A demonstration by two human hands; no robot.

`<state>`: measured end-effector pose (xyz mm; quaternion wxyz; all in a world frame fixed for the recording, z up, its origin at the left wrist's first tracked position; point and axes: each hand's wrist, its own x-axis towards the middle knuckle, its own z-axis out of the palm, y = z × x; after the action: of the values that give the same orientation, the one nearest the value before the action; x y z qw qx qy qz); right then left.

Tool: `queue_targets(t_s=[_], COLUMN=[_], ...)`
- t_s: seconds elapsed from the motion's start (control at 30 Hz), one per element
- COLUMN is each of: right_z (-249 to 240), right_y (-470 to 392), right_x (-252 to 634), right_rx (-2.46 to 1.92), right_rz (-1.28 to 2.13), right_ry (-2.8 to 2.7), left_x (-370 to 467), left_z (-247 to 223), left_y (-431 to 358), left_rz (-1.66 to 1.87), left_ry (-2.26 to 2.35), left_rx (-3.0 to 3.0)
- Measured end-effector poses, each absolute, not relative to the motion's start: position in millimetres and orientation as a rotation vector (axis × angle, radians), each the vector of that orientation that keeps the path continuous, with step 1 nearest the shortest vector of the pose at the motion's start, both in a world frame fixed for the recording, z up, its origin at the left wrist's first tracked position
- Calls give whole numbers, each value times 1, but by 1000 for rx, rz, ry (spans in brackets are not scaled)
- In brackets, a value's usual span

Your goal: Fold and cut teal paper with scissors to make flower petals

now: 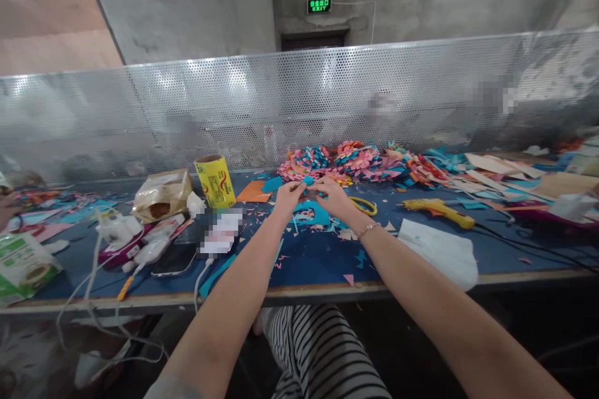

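Both arms reach forward over the blue table, and the hands meet at its middle. Pinched between the fingertips of my left hand (287, 196) and my right hand (330, 194) is a small blue felt piece (308, 181). Just below the hands lies a blue felt sheet (318, 214) with cut-outs. Scissors with a yellow handle (367, 204) rest right of my right hand, partly hidden by it. Behind the hands is a heap of pink, blue and orange felt flowers (327, 163).
A yellow glue gun (440, 209) with a black cord and a white sheet (437, 249) lie at the right. On the left stand a yellow can (215, 182), a paper bag (163, 195), a phone (174, 260) and white cables. A perforated metal screen (262, 100) closes the back.
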<state>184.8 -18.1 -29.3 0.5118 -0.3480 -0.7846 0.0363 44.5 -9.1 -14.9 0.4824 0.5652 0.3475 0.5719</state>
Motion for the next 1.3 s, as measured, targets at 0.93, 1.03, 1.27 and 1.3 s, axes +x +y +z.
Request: queue_targets(t_s=[0.93, 1.03, 1.27, 1.3], right_z=[-23, -24, -22, -22], right_y=[-15, -16, -22, -22], right_x=[199, 198, 193, 192], right_rx=[-948, -912, -896, -896], right_rz=[92, 86, 114, 121], right_ry=[-1748, -1766, -1761, -1760], left_x=[46, 46, 46, 46], left_z=[-20, -20, -19, -19], left_y=[-11, -12, -14, -14], left_rz=[1194, 1188, 1185, 1186], left_ry=[740, 723, 655, 646], left_rx=[1366, 1353, 1304, 1301])
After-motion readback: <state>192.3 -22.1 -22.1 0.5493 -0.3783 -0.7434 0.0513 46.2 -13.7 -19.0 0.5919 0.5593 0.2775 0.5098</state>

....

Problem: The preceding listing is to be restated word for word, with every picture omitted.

Solved exercise:
A demonstration by two human hands; no robot.

`<state>`: measured end-effector pose (xyz mm; quaternion wxyz; all in a world frame fixed for the recording, z up, its origin at the left wrist's first tracked position; point and axes: each hand's wrist, its own x-axis towards the middle knuckle, its own z-axis out of the palm, y = z × x; after the action: of the values that give the same orientation, the one nearest the value before the action; x y z qw qx qy qz); right then left.

Tool: `queue_targets(t_s=[_], COLUMN=[_], ...)`
- t_s: seconds elapsed from the motion's start (control at 30 Hz), one per element
- COLUMN is each of: right_z (-249 to 240), right_y (-470 to 392), right_x (-252 to 634), right_rx (-2.46 to 1.92), right_rz (-1.28 to 2.13), right_ry (-2.8 to 2.7), left_x (-370 to 467), left_z (-247 to 223), left_y (-431 to 358), left_rz (-1.66 to 1.87), left_ry (-2.26 to 2.35), left_rx (-3.0 to 3.0)
- Measured end-effector poses, each absolute, not relative to the motion's start: position in millimetres and orientation as a rotation vector (axis × angle, radians), each the vector of that orientation that keeps the path continuous, with step 1 nearest the shortest vector of the pose at the motion's start, both in a world frame fixed for the recording, z up, its origin at the left wrist's first tracked position
- Calls give whole numbers, each value times 1, but by 1000 for rx, rz, ry (spans in brackets are not scaled)
- In brackets, a value's usual span

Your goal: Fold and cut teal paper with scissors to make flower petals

now: 

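Both arms reach forward over the blue table, and the hands meet at its middle. Pinched between the fingertips of my left hand (287, 196) and my right hand (330, 194) is a small blue felt piece (308, 181). Just below the hands lies a blue felt sheet (318, 214) with cut-outs. Scissors with a yellow handle (367, 204) rest right of my right hand, partly hidden by it. Behind the hands is a heap of pink, blue and orange felt flowers (327, 163).
A yellow glue gun (440, 209) with a black cord and a white sheet (437, 249) lie at the right. On the left stand a yellow can (215, 182), a paper bag (163, 195), a phone (174, 260) and white cables. A perforated metal screen (262, 100) closes the back.
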<state>184.8 -18.1 -29.3 0.5118 -0.3480 -0.7846 0.0363 44.5 -9.1 -14.9 0.4824 0.5652 0.3475 0.5719</state>
Motion for the next 1.3 s, as measured, targets at 0.93, 1.03, 1.27 and 1.3 s, axes +x +y +z.
Request: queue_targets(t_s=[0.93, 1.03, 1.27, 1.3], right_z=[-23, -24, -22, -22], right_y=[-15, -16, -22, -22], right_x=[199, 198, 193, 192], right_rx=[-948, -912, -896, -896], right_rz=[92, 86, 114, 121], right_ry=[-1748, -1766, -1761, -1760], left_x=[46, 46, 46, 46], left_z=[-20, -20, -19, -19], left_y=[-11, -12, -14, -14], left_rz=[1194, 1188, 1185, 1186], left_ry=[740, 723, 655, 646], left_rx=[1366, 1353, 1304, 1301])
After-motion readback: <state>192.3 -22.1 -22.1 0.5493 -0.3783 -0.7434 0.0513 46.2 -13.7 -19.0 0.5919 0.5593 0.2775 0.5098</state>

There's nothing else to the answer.